**Aim of the exercise:** Where the string "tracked" occurs in a line of the entries below, copy that line.

Records from a dataset:
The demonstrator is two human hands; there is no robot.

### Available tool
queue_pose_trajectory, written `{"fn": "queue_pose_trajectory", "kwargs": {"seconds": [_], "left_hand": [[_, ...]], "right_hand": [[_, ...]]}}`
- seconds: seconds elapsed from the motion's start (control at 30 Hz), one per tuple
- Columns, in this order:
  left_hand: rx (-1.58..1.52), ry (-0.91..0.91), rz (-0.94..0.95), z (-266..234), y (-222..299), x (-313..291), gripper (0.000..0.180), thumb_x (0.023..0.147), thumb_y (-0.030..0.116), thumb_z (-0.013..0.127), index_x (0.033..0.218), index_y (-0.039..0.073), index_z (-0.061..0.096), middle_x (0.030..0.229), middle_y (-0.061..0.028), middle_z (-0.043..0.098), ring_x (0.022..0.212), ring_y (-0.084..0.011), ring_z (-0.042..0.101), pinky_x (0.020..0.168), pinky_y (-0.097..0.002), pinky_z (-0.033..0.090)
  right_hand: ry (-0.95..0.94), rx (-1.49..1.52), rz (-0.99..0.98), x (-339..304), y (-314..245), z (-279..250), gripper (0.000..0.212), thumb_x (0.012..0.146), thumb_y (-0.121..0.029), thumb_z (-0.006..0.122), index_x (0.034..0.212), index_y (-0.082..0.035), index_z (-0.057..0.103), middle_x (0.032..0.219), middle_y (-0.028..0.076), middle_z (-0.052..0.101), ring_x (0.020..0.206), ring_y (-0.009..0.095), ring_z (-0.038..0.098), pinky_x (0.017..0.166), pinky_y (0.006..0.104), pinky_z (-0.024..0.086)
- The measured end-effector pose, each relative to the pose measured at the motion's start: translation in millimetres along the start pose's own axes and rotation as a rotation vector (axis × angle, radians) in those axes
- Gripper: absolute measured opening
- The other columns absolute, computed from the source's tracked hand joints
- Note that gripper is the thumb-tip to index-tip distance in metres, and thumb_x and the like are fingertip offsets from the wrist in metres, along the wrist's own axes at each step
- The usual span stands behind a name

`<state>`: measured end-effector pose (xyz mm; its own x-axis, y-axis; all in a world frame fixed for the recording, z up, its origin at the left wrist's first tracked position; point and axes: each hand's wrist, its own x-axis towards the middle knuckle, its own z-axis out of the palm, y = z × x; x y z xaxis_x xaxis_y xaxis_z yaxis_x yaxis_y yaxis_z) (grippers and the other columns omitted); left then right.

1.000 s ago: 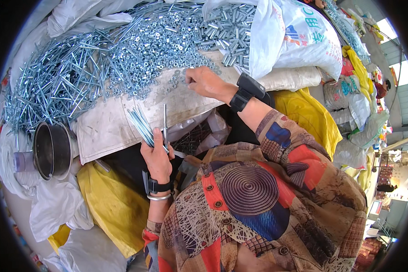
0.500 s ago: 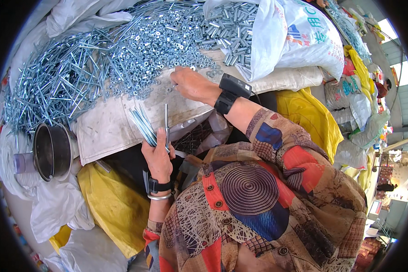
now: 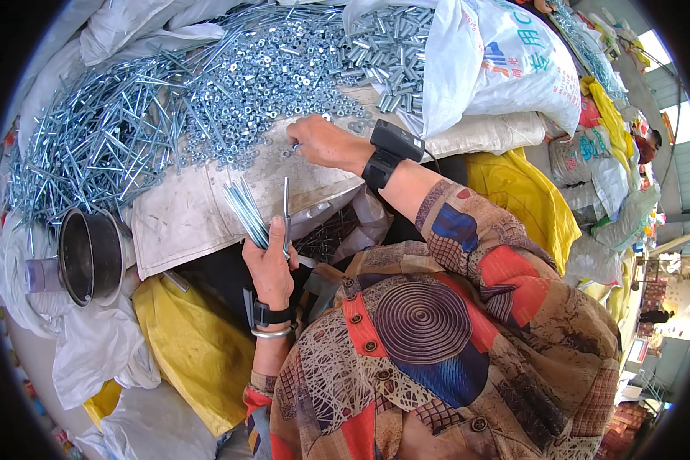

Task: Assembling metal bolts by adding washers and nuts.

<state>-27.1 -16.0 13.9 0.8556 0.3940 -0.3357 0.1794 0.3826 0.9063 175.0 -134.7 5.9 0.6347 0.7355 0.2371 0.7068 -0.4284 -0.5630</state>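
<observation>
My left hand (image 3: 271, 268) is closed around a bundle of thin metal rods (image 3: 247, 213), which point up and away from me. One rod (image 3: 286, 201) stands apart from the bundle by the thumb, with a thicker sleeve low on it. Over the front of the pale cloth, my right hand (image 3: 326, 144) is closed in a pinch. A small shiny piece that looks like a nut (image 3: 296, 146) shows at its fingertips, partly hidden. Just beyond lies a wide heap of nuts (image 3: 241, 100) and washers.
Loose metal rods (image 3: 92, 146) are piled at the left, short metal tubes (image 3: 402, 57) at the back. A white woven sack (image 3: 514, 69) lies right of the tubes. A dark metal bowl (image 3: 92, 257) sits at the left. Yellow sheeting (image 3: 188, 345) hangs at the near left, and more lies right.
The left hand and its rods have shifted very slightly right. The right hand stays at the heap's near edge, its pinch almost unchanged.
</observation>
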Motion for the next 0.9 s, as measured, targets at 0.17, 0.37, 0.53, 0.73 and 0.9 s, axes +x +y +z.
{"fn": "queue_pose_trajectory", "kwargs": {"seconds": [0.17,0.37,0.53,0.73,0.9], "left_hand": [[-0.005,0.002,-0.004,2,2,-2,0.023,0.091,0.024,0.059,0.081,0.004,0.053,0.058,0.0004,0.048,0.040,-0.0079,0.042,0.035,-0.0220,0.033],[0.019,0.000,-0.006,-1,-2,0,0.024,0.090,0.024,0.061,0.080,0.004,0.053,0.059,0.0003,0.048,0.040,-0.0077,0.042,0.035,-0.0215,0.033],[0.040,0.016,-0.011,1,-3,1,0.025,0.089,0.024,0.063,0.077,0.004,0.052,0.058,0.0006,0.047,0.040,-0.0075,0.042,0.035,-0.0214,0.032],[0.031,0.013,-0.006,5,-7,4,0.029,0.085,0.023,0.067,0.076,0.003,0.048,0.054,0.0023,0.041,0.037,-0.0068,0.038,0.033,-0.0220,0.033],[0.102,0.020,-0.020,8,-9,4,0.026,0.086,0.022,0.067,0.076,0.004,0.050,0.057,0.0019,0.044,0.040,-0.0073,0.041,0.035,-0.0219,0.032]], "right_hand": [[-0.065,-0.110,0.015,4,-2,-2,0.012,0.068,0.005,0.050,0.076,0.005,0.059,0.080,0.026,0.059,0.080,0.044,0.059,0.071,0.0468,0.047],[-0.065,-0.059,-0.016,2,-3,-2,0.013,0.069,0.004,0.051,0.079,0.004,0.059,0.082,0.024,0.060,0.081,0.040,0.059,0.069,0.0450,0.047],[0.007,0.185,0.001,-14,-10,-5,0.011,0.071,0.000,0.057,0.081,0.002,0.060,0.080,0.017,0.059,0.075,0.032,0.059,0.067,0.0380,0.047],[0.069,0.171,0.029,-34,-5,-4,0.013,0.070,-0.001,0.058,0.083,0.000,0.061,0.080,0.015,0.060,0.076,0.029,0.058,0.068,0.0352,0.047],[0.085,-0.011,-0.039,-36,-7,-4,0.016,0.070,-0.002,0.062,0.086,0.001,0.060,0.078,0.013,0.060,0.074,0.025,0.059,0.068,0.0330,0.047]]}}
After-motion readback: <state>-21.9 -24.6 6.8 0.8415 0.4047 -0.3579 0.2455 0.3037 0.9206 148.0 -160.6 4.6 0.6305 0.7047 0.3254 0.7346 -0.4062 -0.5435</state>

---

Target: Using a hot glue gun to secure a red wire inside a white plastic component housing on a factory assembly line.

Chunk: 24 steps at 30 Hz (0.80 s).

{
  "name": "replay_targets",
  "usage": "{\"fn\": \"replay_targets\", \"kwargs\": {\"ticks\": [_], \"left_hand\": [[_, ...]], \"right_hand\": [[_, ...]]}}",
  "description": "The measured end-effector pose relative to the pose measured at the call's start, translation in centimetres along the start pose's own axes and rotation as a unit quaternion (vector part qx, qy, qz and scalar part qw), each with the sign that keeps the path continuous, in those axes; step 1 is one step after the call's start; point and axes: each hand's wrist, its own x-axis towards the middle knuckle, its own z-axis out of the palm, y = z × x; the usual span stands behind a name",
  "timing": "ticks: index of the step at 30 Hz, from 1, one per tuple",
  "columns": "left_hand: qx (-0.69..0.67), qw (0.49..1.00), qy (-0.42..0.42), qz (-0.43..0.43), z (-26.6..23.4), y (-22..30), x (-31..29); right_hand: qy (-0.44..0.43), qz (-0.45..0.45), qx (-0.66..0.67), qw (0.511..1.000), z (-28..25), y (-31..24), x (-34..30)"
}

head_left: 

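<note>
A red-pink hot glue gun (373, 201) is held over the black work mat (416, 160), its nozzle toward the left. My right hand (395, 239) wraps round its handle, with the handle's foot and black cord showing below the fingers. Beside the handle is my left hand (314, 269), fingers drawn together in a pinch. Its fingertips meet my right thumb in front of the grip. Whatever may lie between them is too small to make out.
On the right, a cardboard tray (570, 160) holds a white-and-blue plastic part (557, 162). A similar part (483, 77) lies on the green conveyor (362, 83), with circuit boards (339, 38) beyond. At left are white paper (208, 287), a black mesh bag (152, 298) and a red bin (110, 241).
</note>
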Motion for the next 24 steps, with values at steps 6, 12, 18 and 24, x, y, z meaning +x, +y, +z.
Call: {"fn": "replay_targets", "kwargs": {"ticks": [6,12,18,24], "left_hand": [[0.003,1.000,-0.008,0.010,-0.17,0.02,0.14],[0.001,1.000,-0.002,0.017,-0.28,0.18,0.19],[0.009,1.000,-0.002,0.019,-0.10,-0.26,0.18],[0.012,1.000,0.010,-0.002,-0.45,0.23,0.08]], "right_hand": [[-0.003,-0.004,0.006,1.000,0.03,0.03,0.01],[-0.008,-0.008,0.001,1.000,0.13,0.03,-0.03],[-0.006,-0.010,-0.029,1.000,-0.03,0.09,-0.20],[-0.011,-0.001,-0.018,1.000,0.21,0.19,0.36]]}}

**Completed task:**
- The other columns absolute, computed from the source's tracked hand joints
`<state>`: measured end-effector pose (xyz mm; its own x-axis, y-axis; all in a world frame fixed for the recording, z up, its origin at the left wrist's first tracked position; point and axes: each hand's wrist, its own x-axis towards the middle knuckle, its own z-axis out of the palm, y = z × x; x y z xaxis_x xaxis_y xaxis_z yaxis_x yaxis_y yaxis_z) (grippers and the other columns omitted); left then right.

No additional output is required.